■ **Exercise instructions**
For this exercise, copy the data exactly and omit any images.

■ **Dataset content**
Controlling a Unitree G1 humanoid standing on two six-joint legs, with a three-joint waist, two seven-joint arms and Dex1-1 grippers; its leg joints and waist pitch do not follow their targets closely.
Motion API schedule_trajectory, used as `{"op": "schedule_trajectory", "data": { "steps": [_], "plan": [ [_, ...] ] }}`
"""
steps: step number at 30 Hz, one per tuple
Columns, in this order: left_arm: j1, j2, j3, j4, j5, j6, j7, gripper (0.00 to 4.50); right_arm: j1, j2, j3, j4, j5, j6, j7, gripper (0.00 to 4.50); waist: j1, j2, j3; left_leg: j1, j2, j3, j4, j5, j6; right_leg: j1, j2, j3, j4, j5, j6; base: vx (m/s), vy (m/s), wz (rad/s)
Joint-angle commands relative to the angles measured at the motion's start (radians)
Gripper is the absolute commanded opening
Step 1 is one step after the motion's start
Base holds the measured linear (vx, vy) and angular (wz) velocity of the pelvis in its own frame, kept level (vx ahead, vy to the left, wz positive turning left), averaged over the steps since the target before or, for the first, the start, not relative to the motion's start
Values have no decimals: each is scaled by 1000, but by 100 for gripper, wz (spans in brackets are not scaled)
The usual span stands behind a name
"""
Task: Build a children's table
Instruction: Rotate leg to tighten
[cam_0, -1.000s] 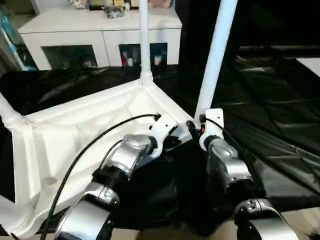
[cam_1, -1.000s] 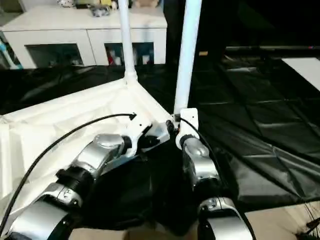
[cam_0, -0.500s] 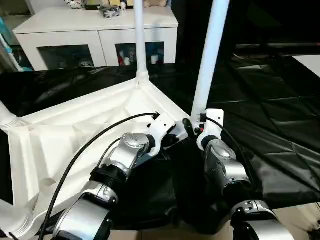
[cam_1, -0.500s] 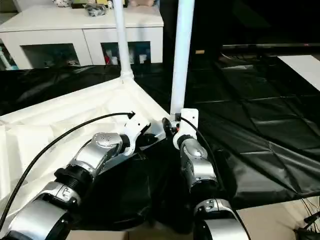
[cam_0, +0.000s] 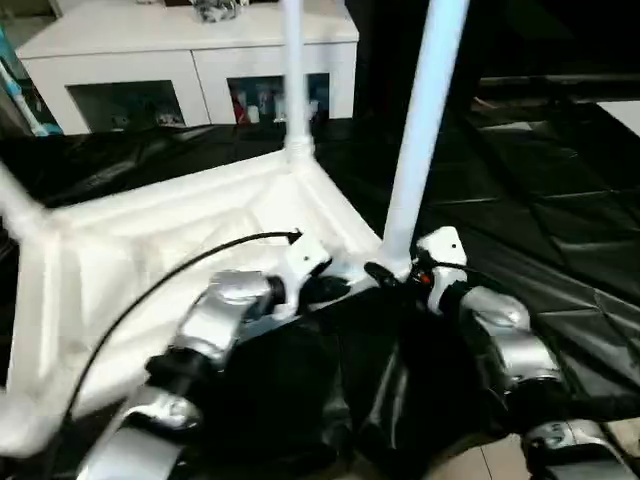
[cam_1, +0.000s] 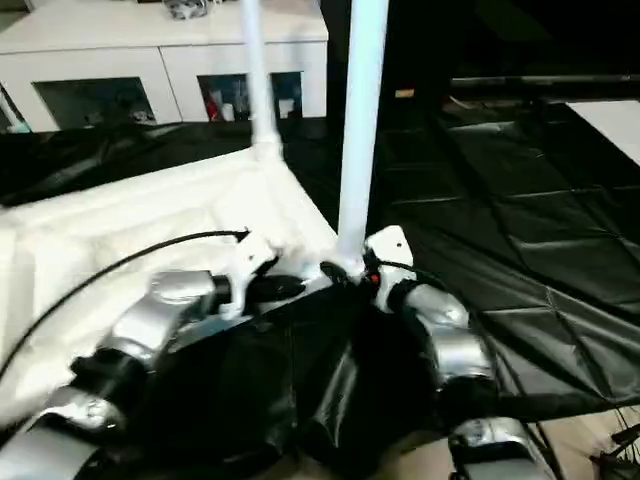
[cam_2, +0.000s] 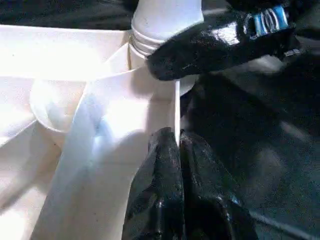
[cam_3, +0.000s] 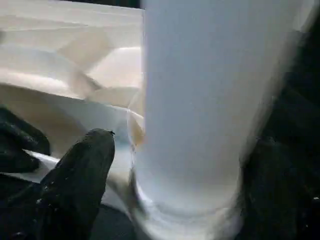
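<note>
The children's table top (cam_0: 150, 260) lies upside down on a black sheet, ribbed side up. White legs stand in its corner sockets: one at the far corner (cam_0: 294, 80), one at the near right corner (cam_0: 420, 130), a third at the left edge (cam_0: 15, 205). My left gripper (cam_2: 178, 150) is shut on the top's thin rim (cam_2: 177, 115) just beside the near right socket. My right gripper (cam_0: 398, 270) stands open around the base of the near right leg (cam_3: 210, 100); one of its fingers (cam_3: 80, 180) is a little clear of the tube.
A white cabinet with glass doors (cam_0: 190, 60) stands at the back. The creased black sheet (cam_0: 540, 200) spreads to the right and behind. Dark cloth (cam_0: 300, 400) bunches between my forearms. Pale floor (cam_0: 620, 440) shows at the near right.
The camera has shifted. My right gripper's fingers have spread wider around the leg's base and its forearm has swung to the right. The left gripper keeps its hold on the rim.
</note>
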Motion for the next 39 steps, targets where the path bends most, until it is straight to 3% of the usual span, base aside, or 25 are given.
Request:
{"op": "schedule_trajectory", "data": {
  "steps": [1,4,8,10,12,13,19,24,35,39],
  "plan": [
    [57,15,-38,-26,-31,8,-90,0,31,-26,10,-65,47,7,101,396,6,-24,-54,-1,38,-5,-38,-34,199,59,-48,33,-50,158,-298,0,0,0],
    [76,35,-46,-64,-45,18,-123,0,51,-49,20,-96,62,16,163,396,11,-21,-50,3,45,-4,-39,-64,206,54,-48,31,-51,120,-307,0,0,0],
    [111,69,-51,-129,-62,37,-172,0,89,-94,52,-130,77,26,278,396,12,-23,-43,4,46,-4,-48,-150,152,52,-48,32,-64,-27,-287,0,0,0],
    [119,76,-51,-141,-63,43,-180,0,97,-102,57,-134,76,27,296,396,12,-23,-42,4,46,-4,-49,-156,138,51,-49,35,-65,-43,-280,0,0,0],
    [125,84,-52,-154,-64,50,-188,0,102,-103,52,-137,81,33,300,396,11,-23,-44,4,45,-4,-49,-149,133,51,-49,36,-64,-32,-279,0,0,0],
    [126,84,-52,-155,-64,51,-189,0,102,-103,52,-138,81,33,300,371,12,-23,-44,4,44,-4,-48,-144,133,52,-48,35,-63,-24,-279,0,0,0],
    [131,93,-55,-176,-70,68,-195,0,100,-101,42,-134,96,40,303,327,13,-21,-50,4,41,-3,-40,-85,155,54,-47,34,-53,70,-292,0,0,0],
    [130,96,-57,-180,-69,72,-198,0,108,-101,43,-140,99,46,311,280,15,-21,-50,3,41,-3,-38,-83,162,54,-46,32,-52,66,-297,0,0,0],
    [133,103,-56,-185,-64,85,-193,0,117,-96,39,-134,97,47,295,269,15,-20,-50,3,40,-5,-38,-106,144,54,-46,32,-52,34,-293,0,0,0],
    [107,79,-43,-129,-29,89,-104,0,83,-28,4,-54,51,37,95,269,9,-19,-47,4,40,-5,-41,-117,126,51,-48,33,-56,7,-288,0,0,0]
  ]
}}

■ **Answer space**
Controlling a Unitree G1 humanoid standing on two six-joint legs, with a three-joint waist, two seven-joint arms and Dex1-1 grippers; its leg joints and waist pitch do not follow their targets closely.
Motion API schedule_trajectory, used as `{"op": "schedule_trajectory", "data": { "steps": [_], "plan": [ [_, ...] ] }}`
"""
steps: step number at 30 Hz, one per tuple
Columns, in this order: left_arm: j1, j2, j3, j4, j5, j6, j7, gripper (0.00 to 4.50); right_arm: j1, j2, j3, j4, j5, j6, j7, gripper (0.00 to 4.50); waist: j1, j2, j3; left_leg: j1, j2, j3, j4, j5, j6; right_leg: j1, j2, j3, j4, j5, j6; base: vx (m/s), vy (m/s), wz (rad/s)
Joint-angle commands relative to the angles measured at the motion's start (radians)
Gripper is the absolute commanded opening
Step 1 is one step after the motion's start
Base holds the measured linear (vx, vy) and angular (wz) velocity of the pelvis in its own frame, kept level (vx ahead, vy to the left, wz positive turning left), averaged over the steps since the target before or, for the first, the start, not relative to the motion's start
Values have no decimals: each is scaled by 1000, but by 100 for gripper, wz (spans in brackets are not scaled)
The usual span stands behind a name
"""
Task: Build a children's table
Instruction: Rotate leg to tighten
[cam_0, -1.000s] 
[cam_1, -1.000s] 
[cam_0, -0.500s] 
[cam_1, -0.500s] 
[cam_0, +0.000s] 
[cam_1, +0.000s] 
[cam_2, +0.000s] 
[cam_3, +0.000s] 
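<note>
The children's table top (cam_0: 150, 260) lies upside down on a black sheet, ribbed side up. White legs stand in its corner sockets: one at the far corner (cam_0: 294, 80), one at the near right corner (cam_0: 420, 130), a third at the left edge (cam_0: 15, 205). My left gripper (cam_2: 178, 150) is shut on the top's thin rim (cam_2: 177, 115) just beside the near right socket. My right gripper (cam_0: 398, 270) stands open around the base of the near right leg (cam_3: 210, 100); one of its fingers (cam_3: 80, 180) is a little clear of the tube.
A white cabinet with glass doors (cam_0: 190, 60) stands at the back. The creased black sheet (cam_0: 540, 200) spreads to the right and behind. Dark cloth (cam_0: 300, 400) bunches between my forearms. Pale floor (cam_0: 620, 440) shows at the near right.
The camera has shifted. My right gripper's fingers have spread wider around the leg's base and its forearm has swung to the right. The left gripper keeps its hold on the rim.
</note>
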Motion for the next 39 steps, targets where the path bends most, until it is straight to 3% of the usual span, base aside, or 25 are given.
Request:
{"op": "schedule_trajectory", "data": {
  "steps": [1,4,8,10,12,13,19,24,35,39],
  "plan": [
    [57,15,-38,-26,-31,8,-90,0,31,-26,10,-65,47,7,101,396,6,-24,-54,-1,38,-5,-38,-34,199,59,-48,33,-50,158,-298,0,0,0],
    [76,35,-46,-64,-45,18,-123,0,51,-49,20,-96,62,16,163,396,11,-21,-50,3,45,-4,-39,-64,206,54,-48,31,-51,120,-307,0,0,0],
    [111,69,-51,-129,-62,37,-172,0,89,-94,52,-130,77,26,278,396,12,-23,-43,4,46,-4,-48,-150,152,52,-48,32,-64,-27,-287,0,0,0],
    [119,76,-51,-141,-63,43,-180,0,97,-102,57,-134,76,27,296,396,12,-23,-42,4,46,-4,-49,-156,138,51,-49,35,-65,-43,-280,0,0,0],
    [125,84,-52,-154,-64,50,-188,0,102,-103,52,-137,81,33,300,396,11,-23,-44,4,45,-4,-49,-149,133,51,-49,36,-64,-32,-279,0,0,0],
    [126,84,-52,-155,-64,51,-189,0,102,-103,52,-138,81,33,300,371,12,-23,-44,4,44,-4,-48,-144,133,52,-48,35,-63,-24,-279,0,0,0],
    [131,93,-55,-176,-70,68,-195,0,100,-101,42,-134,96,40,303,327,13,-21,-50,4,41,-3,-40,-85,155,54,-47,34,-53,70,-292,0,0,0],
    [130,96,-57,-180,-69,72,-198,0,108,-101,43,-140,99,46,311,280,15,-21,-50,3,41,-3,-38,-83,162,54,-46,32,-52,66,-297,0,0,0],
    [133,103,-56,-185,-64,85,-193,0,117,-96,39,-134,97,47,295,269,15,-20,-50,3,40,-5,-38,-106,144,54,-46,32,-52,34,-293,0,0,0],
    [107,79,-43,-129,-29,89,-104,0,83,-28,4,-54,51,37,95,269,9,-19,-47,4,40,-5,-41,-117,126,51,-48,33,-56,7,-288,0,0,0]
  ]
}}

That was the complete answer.